Danno da 600mila euro, sindaca a giudizio

di Antonio Caccamo

La sindaca di Arcore, Rosalba Colombo, è stata rinviata a giudizio dalla Corte dei conti per un presunto danno erariale di 600 mila euro. La prima cittadina paga lo scotto di avere detto no alla costruzione di un bitumificio contro cui erra esplosa la rivolta degli abitanti di Bernate, una frazione di Arcore. Insieme con lei dovranno rispondere al giudice contabile Marco Rocchini, sindaco di Forza Italia nel 2011, quando il progetto della fabbrica di bitume fu presentato dalla società Doneda e approvato in prima battuta, e il funzionario comunale Massimiliano Lippi, oggi dipendente del comune di Vimercate. Nel novembre scorso hanno ricevuto dal Procuratore regionale della Corte dei Conti l’ "invito a dedurre", cioè a giustificare le loro decisioni. Ora arriva l’atto di citazione. Due i ricorsi alla corte. Uno presentato dal legale della Doneda e un secondo dal M5stelle di Arcore, che pure era alla testa, con alcuni suoi esponenti, della protesta contro il bitumificio.

La sindaca è molto amareggiata e non commenta. "Nessun sindaco prenderà più decisioni coraggiose", si limita a dire. A far discutere sono i 600 mila euro a cui il Consiglio di Stato, 4 anni fa, ha condannato il Comune a pagare a titolo risarcitorio, di fronte ad una richiesta di indennizzo della Doneda di 1,6 milioni.

Contro il progetto del bitumificio l’intera frazione di Bernate, con 3500 firme, esposti e proteste di piazza.

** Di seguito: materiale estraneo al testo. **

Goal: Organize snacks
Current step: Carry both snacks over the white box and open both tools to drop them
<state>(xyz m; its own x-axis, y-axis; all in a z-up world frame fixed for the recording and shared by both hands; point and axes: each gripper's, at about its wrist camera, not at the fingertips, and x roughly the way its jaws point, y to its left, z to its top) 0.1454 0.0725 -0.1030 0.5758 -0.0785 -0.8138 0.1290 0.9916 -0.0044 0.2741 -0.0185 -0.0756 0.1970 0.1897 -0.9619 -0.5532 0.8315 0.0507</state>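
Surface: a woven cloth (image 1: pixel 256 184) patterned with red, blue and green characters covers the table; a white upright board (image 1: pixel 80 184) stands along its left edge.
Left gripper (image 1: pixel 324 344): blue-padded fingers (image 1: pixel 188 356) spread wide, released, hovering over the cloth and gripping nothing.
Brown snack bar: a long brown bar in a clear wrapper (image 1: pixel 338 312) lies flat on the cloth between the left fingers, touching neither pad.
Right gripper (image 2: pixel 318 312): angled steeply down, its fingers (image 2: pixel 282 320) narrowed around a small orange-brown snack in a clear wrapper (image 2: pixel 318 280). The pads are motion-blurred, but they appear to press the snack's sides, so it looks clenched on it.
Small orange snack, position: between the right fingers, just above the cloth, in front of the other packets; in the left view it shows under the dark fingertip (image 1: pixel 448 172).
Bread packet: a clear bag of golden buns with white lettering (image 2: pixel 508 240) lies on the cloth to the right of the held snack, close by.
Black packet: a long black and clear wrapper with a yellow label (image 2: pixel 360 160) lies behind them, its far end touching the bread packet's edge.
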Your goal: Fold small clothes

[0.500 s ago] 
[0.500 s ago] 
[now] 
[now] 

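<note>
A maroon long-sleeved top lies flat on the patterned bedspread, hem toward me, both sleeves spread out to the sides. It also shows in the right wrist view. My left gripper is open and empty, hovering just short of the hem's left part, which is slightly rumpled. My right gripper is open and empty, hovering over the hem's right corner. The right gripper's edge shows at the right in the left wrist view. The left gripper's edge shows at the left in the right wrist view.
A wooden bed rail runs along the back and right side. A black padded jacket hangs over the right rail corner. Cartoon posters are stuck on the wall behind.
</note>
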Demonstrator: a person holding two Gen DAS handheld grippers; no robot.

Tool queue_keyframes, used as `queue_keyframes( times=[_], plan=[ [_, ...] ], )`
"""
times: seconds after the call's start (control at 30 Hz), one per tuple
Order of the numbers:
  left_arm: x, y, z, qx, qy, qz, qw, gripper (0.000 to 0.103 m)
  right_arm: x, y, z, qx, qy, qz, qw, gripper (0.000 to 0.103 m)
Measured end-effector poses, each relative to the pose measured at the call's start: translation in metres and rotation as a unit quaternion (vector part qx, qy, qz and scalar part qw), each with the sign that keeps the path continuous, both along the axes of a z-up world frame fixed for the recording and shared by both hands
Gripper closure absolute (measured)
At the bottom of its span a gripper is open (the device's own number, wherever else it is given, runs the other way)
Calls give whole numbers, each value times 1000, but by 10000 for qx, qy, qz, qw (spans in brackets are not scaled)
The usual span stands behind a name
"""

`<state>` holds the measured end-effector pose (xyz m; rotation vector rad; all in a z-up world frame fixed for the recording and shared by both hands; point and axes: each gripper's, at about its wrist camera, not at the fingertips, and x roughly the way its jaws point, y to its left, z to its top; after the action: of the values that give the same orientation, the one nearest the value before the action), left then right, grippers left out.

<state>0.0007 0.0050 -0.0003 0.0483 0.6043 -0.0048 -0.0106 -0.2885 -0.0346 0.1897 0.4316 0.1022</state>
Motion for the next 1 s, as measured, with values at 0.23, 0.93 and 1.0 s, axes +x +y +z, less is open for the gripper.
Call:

Il pezzo di campagna dove doveva nascere la fabbrica è entrata poi a far parte del Parco dei colli Briantei. Il successivo capitolo della storia nasce da un esposto presentato nel 2017 da Andrea Orrico dei 5 che aveva sostenuto il movimento di protesta contro il bitumificio, in cui ipotizzava uno spreco di soldi pubblici (i 600 mila euro, ndr). L’intricata vicenda risale al 2011 quando in carica c’era la giunta di centrodestra guidata da Marco Rocchini. Quell’anno il progetto fu approvato tanto che la Doneda versò una parte degli oneri di urbanizzazione.

Ma poi la giunta Rocchini, preoccupata per la rivolta popolare nell’imminenza delle elezioni, non modificò il piano regolatore, condizione necessaria per far partire i lavori. Il nuovo governo di centrosinistra, da sempre contrario al progetto, lo mise in soffitta. Il Consiglio di Stato, con una sentenza del 2013, ristabilì il diritto a costruire della che nel frattempo era in concordato preventivo e non lo esercitò ma nel 2014 chiese 1,6 milioni di danni, nel 2017 scesi a 600mila euro.